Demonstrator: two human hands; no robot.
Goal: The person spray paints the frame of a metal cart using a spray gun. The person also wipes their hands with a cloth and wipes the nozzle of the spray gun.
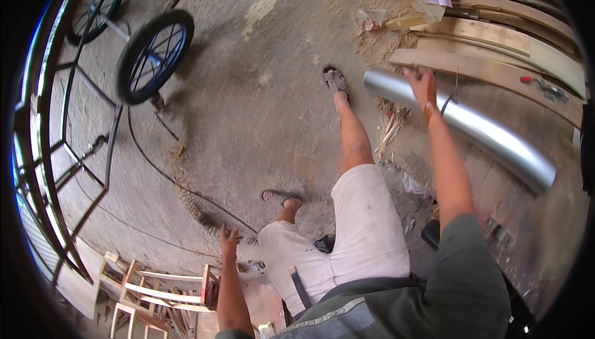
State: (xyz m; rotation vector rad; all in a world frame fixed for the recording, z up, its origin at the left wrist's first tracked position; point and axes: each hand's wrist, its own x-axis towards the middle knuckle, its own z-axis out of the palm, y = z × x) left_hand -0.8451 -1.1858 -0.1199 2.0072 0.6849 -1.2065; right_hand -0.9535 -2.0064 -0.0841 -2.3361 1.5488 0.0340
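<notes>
Near, on the left side, the left hand (229, 241) is well apart from the tube; its fingers are a little curled and separated, and I see nothing in them. Wooden frames (167, 298) are near it. Farther, on the right side, is the silver tube (489, 129), with the right hand (423, 88) at its far left part. These fingers are bent and somewhat apart; I cannot tell if they press on the metal. In my judgement, the tube could roll or swing, because it is round and smooth, and only one hand is at it, close to one end. Its long axis slants from far left to near right, and the left end points toward the sandal (335, 81). Beyond the tube lie wooden boards (477, 65).
</notes>
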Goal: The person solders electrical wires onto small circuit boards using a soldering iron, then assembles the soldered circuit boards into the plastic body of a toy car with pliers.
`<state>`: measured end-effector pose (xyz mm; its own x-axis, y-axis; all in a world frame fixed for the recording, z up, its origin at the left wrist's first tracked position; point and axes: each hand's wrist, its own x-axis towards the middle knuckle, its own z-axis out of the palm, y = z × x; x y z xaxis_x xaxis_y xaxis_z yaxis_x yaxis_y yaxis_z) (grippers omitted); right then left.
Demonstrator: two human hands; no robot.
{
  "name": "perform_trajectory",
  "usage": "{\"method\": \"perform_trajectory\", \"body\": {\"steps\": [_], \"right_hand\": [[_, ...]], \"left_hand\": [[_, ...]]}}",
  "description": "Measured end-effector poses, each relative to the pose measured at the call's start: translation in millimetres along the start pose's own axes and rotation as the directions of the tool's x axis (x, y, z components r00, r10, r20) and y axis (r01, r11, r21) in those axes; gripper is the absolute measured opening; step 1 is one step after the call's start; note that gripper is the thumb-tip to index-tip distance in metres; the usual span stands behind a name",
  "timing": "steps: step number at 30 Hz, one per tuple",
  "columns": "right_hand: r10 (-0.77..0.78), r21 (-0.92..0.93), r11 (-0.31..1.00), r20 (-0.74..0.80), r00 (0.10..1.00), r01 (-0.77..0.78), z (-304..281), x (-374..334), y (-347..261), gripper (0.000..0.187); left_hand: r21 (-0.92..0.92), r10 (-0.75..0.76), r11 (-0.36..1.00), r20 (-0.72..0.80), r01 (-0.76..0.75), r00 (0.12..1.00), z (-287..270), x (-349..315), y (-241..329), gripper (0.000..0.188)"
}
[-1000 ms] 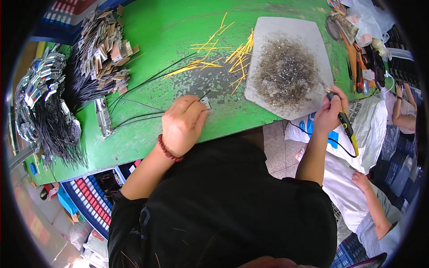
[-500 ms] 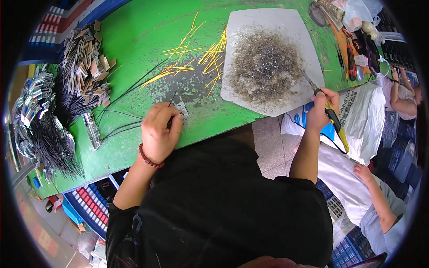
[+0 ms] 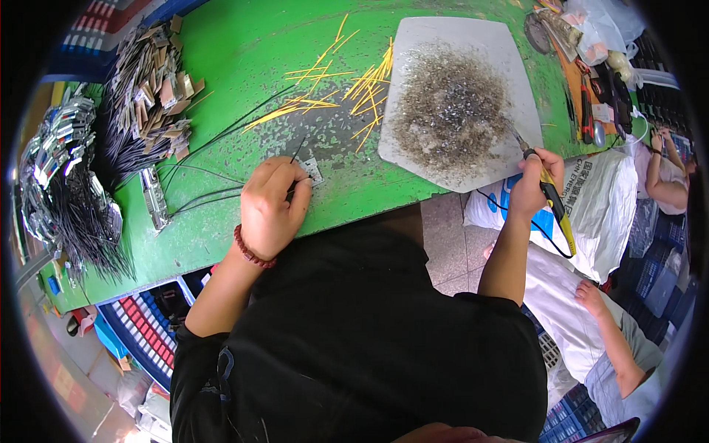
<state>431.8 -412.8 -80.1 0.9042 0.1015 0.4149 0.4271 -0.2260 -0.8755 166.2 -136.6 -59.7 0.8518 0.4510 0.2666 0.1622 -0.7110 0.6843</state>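
My left hand (image 3: 273, 199) is closed in a pinch on a thin black wire (image 3: 299, 150), whose end pokes up past the fingers. Just beyond the fingertips a small silvery perforated plate (image 3: 313, 171) lies on the green table; whether I touch it is hidden. My right hand (image 3: 533, 184) grips a soldering iron (image 3: 555, 199) with a yellow and black handle. Its metal tip points at the right part of a pale grey board (image 3: 413, 37), over a patch of dark, glittering debris (image 3: 454, 107). A metal strip-like part (image 3: 153, 198) with black wires lies left of my left hand.
Yellow thin sticks or wires (image 3: 373, 81) are scattered mid-table. Bundles of wired parts (image 3: 148, 96) and metal-ended cables (image 3: 63, 170) pile at the left. Pliers (image 3: 587, 111) and plastic bags (image 3: 594, 29) sit far right. Another person's hand (image 3: 591, 297) rests at the lower right.
The whole view has shifted slightly, so the table's things appear farther right. My left hand keeps its pinch and my right hand still holds the soldering iron at the board's right side.
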Motion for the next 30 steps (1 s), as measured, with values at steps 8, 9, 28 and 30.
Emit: {"method": "perform_trajectory", "body": {"steps": [8, 9, 28, 30], "right_hand": [[0.048, 0.279, 0.957, 0.115, 0.992, -0.079, 19, -19, -27, 0.012], [0.073, 0.334, 0.933, 0.181, 0.981, -0.131, 32, -31, -41, 0.014], [-0.115, 0.305, 0.945, 0.643, 0.757, -0.115, 94, -108, -74, 0.021], [-0.091, 0.291, 0.946, 0.663, 0.743, -0.143, 93, -107, -76, 0.022]], "left_hand": [[-0.012, 0.063, 0.998, -0.04, -0.064, 0.997, 5, 2, -5, 0.008], [-0.015, 0.048, 0.999, -0.037, -0.049, 0.998, 5, 2, -5, 0.008], [-0.002, 0.01, 1.0, -0.064, -0.01, 0.998, 4, 0, -7, 0.007], [-0.006, 0.012, 1.0, -0.059, -0.012, 0.998, 4, 1, -7, 0.007]]}}
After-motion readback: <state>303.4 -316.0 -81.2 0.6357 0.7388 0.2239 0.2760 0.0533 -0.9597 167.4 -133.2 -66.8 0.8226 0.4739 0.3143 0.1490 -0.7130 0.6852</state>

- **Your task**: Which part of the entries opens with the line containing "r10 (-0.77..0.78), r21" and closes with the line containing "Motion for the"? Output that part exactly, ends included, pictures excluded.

- **Solution**:
  "columns": "right_hand: r10 (-0.77..0.78), r21 (-0.92..0.93), r11 (-0.31..1.00), r20 (-0.74..0.80), r00 (0.10..1.00), r01 (-0.77..0.78), z (-304..281), x (-374..334), y (-347..261), gripper (0.000..0.187); left_hand: r21 (-0.92..0.92), r10 (-0.75..0.76), r11 (-0.36..1.00), r20 (-0.72..0.80), r01 (-0.76..0.75), r00 (0.12..1.00), z (-287..270), x (-349..315), y (-241..329), gripper (0.000..0.188)"
}
[-1000 ms] 
[-500 ms] 
[+0 ms] 
<state>431.8 -412.8 -80.1 0.9042 0.1015 0.4149 0.4271 -0.2260 -0.8755 166.2 -136.6 -59.7 0.8518 0.4510 0.2666 0.1622 -0.7110 0.6843</state>
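My left hand (image 3: 273, 199) is closed in a pinch on a thin black wire (image 3: 299, 150), whose end pokes up past the fingers. Just beyond the fingertips a small silvery perforated plate (image 3: 313, 171) lies on the green table; whether I touch it is hidden. My right hand (image 3: 533, 184) grips a soldering iron (image 3: 555, 199) with a yellow and black handle. Its metal tip points at the right part of a pale grey board (image 3: 413, 37), over a patch of dark, glittering debris (image 3: 454, 107). A metal strip-like part (image 3: 153, 198) with black wires lies left of my left hand.
Yellow thin sticks or wires (image 3: 373, 81) are scattered mid-table. Bundles of wired parts (image 3: 148, 96) and metal-ended cables (image 3: 63, 170) pile at the left. Pliers (image 3: 587, 111) and plastic bags (image 3: 594, 29) sit far right. Another person's hand (image 3: 591, 297) rests at the lower right.
The whole view has shifted slightly, so the table's things appear farther right. My left hand keeps its pinch and my right hand still holds the soldering iron at the board's right side.
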Motion for the next 30 steps (1 s), as measured, with values at steps 8, 9, 28 and 30.

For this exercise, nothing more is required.